W felietonie dla "Przeglądu Sportowego" Jerzy Dudek skupia się na reprezentacji Polski. Ta już we wrześniu pod wodzą nowego trenera, Jerzego Brzęczka, zagra z Włochami i Irlandią. W poniedziałek selekcjoner ma podać listę z powołaniami.
- Kręgosłup drużyny się nie zmieni. W bramce jest kłopot bogactwa, co dla Jurka jest bez wątpienia bardzo przyjemną sprawą. Potem Kamil Glik, Grzesiek Krychowiak, Piotrek Zieliński, Robert Lewandowski… Sporej części wykonawców trzeba będzie jednak poszukać - pisze były wielokrotny reprezentant Polski.

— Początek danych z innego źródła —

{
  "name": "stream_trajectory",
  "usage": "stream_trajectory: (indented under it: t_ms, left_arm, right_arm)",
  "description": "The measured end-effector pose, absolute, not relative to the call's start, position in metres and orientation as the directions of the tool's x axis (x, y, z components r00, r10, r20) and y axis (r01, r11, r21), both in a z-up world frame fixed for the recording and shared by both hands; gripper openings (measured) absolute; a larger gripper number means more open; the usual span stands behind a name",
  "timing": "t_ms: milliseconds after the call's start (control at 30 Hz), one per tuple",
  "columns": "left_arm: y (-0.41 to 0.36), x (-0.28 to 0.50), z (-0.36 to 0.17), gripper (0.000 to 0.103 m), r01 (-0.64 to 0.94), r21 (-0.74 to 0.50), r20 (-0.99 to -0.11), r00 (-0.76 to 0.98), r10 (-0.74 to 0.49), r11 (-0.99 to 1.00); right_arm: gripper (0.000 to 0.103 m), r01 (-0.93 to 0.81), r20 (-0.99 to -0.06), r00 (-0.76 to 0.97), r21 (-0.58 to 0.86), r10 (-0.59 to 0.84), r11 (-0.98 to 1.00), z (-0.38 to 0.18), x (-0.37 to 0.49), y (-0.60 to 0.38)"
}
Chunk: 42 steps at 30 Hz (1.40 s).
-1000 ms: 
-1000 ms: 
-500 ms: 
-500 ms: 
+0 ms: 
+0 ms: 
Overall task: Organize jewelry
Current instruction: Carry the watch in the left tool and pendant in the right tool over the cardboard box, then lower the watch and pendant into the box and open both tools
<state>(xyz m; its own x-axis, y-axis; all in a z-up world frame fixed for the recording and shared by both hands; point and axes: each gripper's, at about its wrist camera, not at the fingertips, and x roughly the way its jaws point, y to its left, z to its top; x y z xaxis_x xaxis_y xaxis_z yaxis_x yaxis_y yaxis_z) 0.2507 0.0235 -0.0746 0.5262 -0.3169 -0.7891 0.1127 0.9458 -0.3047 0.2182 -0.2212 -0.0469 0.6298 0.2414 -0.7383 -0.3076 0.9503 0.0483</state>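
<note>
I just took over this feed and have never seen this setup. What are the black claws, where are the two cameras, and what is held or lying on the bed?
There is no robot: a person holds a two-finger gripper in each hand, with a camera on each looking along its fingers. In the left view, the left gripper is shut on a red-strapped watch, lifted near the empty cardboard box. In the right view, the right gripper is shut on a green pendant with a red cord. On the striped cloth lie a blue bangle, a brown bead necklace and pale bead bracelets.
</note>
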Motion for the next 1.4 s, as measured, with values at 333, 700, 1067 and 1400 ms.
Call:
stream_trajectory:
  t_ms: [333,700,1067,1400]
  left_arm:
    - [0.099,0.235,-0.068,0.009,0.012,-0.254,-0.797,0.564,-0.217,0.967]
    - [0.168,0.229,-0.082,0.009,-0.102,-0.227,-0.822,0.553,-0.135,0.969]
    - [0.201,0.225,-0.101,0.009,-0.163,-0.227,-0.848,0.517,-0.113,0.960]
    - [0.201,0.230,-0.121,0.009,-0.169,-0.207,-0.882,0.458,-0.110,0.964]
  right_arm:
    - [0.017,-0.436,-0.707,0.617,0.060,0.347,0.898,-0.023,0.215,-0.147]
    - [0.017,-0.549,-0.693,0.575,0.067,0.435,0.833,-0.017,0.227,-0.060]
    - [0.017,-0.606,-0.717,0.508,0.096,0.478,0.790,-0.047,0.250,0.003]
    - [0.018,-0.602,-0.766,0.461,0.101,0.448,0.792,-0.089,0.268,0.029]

Dudek zwraca uwagę na problemy na skrzydłach. Jakub Błaszczykowski i Kamil Grosicki rzadko pojawiają się na boisku. - Ciekawi mnie, czy Brzęczek mocno postawi na Przemka Frankowskiego, który fajnie gra w Jagiellonii, albo np. da szansę Sebastianowi Szymańskiemu, Rafałowi Kurzawie, czy może pójdzie w superofensywny styl i postawi na skrzydle np. na Dawida Kownackiego - przyznaje były bramkarz, który liczy, że Brzęczek powoła Klicha.
Były reprezentant Polski nie ukrywa, że przed nowym trenerem sporo pracy. - Brzęczek musi dotrzeć do zawodników i przekonać ich do ciężkiej pracy, podobnie jak i do schowania ego. Trzeba ustalić hierarchię i sprawić, aby piłkarze znowu chcieli z przyjemnością przyjeżdżać na zgrupowanie, aby znowu dogadywali się jak w czasie EURO 2016 - komentuje.
ZOBACZ WIDEO Ronaldo powinien zdobyć gola, ale zaliczył przypadkową asystę. Bezbłędny Szczęsny [ZDJĘCIA ELEVEN SPORTS]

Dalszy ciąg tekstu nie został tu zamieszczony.